▶ SOURCE MATERIAL
-*-*-

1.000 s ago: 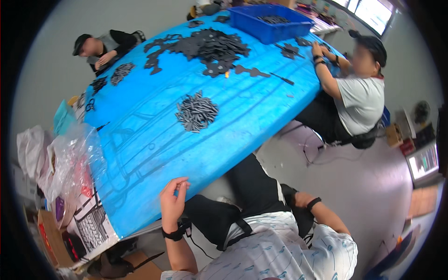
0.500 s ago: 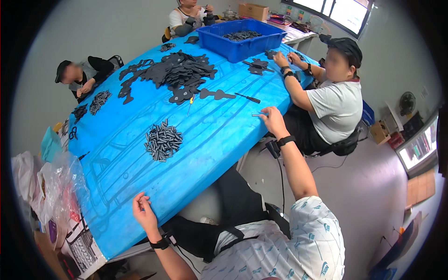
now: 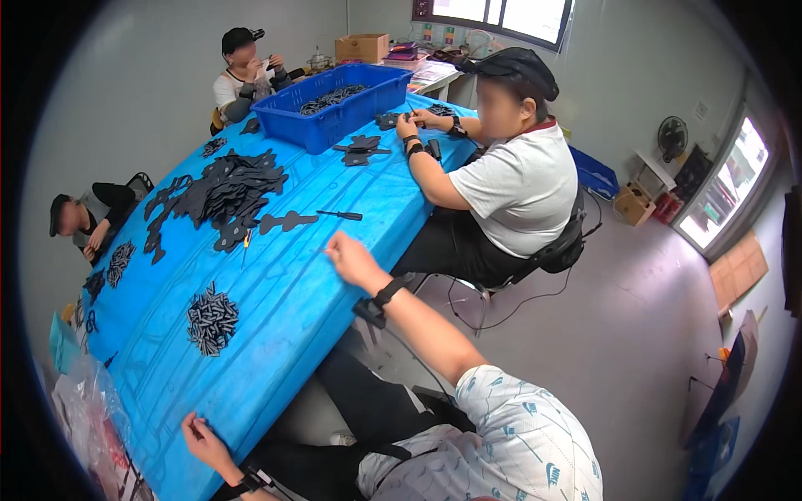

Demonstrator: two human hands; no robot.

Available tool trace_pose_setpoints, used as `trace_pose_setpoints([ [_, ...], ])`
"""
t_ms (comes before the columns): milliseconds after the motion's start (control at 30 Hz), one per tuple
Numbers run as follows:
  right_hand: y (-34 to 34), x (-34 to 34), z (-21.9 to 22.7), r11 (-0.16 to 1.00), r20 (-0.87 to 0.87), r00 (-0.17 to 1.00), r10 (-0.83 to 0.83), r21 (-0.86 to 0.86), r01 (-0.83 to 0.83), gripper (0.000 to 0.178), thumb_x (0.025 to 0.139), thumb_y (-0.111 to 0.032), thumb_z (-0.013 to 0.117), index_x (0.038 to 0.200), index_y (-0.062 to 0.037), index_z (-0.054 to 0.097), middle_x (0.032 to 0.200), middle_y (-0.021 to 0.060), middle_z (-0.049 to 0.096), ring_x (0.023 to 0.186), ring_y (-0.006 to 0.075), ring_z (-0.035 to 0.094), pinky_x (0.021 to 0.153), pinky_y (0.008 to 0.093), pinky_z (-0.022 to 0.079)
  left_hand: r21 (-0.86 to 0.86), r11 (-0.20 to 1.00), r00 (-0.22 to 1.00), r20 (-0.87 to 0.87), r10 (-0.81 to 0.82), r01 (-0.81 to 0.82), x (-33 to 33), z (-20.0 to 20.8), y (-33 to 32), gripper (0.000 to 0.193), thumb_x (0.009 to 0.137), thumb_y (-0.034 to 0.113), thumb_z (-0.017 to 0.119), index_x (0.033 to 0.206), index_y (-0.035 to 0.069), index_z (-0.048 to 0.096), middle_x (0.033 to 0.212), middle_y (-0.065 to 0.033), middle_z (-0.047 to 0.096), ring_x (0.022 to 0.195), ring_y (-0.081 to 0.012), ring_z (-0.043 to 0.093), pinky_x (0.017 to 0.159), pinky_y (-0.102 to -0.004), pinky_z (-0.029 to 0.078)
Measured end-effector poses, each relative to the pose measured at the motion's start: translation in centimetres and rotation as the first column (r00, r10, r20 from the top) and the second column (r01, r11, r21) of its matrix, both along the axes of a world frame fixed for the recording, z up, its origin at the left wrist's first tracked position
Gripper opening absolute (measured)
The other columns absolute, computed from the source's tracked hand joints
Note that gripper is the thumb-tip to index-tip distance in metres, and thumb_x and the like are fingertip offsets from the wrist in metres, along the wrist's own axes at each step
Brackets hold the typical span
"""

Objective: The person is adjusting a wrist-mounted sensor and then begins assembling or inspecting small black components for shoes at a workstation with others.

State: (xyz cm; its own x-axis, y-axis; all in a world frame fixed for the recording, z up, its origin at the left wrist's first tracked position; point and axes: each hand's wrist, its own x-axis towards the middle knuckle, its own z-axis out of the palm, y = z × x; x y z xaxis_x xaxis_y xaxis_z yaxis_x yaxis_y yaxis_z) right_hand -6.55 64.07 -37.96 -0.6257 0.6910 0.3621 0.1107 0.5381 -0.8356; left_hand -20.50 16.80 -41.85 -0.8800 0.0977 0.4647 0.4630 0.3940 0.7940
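My right hand (image 3: 355,262) is raised over the table's near right edge, its fingertips pinching a small, thin, pale-grey pin-like piece (image 3: 317,250) blurred by motion. Just beyond it lies a black screwdriver (image 3: 340,215) on the blue table cover. My left hand (image 3: 205,444) rests by the near left edge, fingers loosely bent and apart, nothing visible in them. Between the hands, farther in, sits a pile of small dark-grey cylindrical pieces (image 3: 212,321). A large heap of flat black shaped pieces (image 3: 234,185) lies beyond that, with a yellow-handled screwdriver (image 3: 247,240) at its near side.
A blue crate (image 3: 292,127) of small dark parts stands at the far end. One co-worker (image 3: 518,175) sits at the right, handling black pieces; another person (image 3: 242,79) is at the far end, a third (image 3: 83,225) at the left. Plastic bags (image 3: 88,401) crowd the left corner.
The view has swung to the right, so the table appears farther left and lower. My right hand has come slightly inward relative to the black screwdriver. The left hand stays by the edge.
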Motion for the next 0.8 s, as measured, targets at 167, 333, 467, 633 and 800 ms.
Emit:
trace_pose_setpoints([
  [167,-3.7,-2.0,1.2,0.993,0.005,0.993,0.116,-0.014,-0.116,0.014,0.085,-0.014,0.062,0.09,-0.0011,0.059,0.088,0.0211,0.063,0.089,0.0388,0.06,0.076,0.0467,0.047,0.011,1.0,0.996,-0.088,-0.02,0.022,1.2,1.9,2.0,0.017,0.096,0.009,0.049,0.105,0.001,0.059,0.08,-0.0032,0.056,0.065,-0.0091,0.048,0.06,-0.0224,0.04],
  [333,-5.6,-0.2,1.2,0.997,-0.009,1.0,0.03,0.078,-0.029,0.037,0.084,-0.019,0.064,0.117,-0.0039,0.055,0.11,0.0183,0.06,0.095,0.0367,0.059,0.083,0.0447,0.047,0.167,0.985,0.999,-0.034,-0.042,0.047,5.6,0.6,1.3,0.016,0.097,0.009,0.048,0.105,0.0,0.059,0.079,-0.0032,0.055,0.065,-0.0084,0.047,0.059,-0.0222,0.04],
  [467,-4.3,7.1,3.6,0.996,-0.331,0.943,0.043,-0.064,-0.068,0.07,0.083,-0.011,0.067,0.143,-0.0015,0.031,0.113,0.013,0.058,0.078,0.0154,0.059,0.068,0.0281,0.049,0.209,0.972,0.993,0.02,-0.113,0.106,10.1,-2.1,1.1,0.016,0.096,0.008,0.049,0.106,0.001,0.058,0.079,-0.003,0.056,0.065,-0.0077,0.048,0.057,-0.0211,0.04],
  [633,-4.0,17.2,13.1,0.939,-0.781,0.581,-0.229,-0.02,0.343,0.077,0.091,-0.004,0.052,0.149,0.0002,0.001,0.082,0.0059,0.057,0.073,0.0097,0.053,0.07,0.0233,0.044,0.138,0.923,0.885,0.262,-0.385,0.36,14.2,-3.7,2.5,0.018,0.093,0.009,0.054,0.108,0.002,0.058,0.079,-0.003,0.059,0.064,-0.0071,0.053,0.056,-0.02,0.044],
  [800,-1.3,21.3,12.0,0.925,-0.666,0.642,-0.38,-0.273,0.264,0.077,0.092,-0.009,0.054,0.148,0.0019,0.003,0.063,0.0006,0.052,0.052,0.0059,0.047,0.047,0.0195,0.036,-0.305,0.592,0.66,0.457,-0.596,0.746,16.1,-3.0,4.6,0.03,0.091,0.016,0.059,0.118,0.003,0.059,0.095,-0.02,0.068,0.087,-0.0297,0.067,0.076,-0.0379,0.051],
])
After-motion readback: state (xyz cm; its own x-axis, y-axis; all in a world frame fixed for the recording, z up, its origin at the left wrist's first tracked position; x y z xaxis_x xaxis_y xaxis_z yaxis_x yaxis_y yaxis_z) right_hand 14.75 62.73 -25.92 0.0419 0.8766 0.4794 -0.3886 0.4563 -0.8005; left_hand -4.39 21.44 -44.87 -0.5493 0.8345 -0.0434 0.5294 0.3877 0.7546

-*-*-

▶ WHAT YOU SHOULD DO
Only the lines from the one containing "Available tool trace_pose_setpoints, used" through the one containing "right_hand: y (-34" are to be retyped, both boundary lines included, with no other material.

▶ REPLY TO THE TASK
Available tool trace_pose_setpoints, used as `trace_pose_setpoints([ [_, ...], ])`
"""
t_ms (comes before the columns): milliseconds after the motion's start (control at 30 Hz), one per tuple
Numbers run as follows:
  right_hand: y (-34 to 34), x (-34 to 34), z (-21.9 to 22.7), r11 (-0.16 to 1.00), r20 (-0.87 to 0.87), r00 (-0.17 to 1.00), r10 (-0.83 to 0.83), r21 (-0.86 to 0.86), r01 (-0.83 to 0.83), gripper (0.000 to 0.178), thumb_x (0.025 to 0.139), thumb_y (-0.111 to 0.032), thumb_z (-0.013 to 0.117), index_x (0.038 to 0.200), index_y (-0.062 to 0.037), index_z (-0.054 to 0.097), middle_x (0.032 to 0.200), middle_y (-0.021 to 0.060), middle_z (-0.049 to 0.096), ring_x (0.023 to 0.186), ring_y (-0.006 to 0.075), ring_z (-0.035 to 0.094), pinky_x (0.021 to 0.153), pinky_y (0.008 to 0.093), pinky_z (-0.022 to 0.079)

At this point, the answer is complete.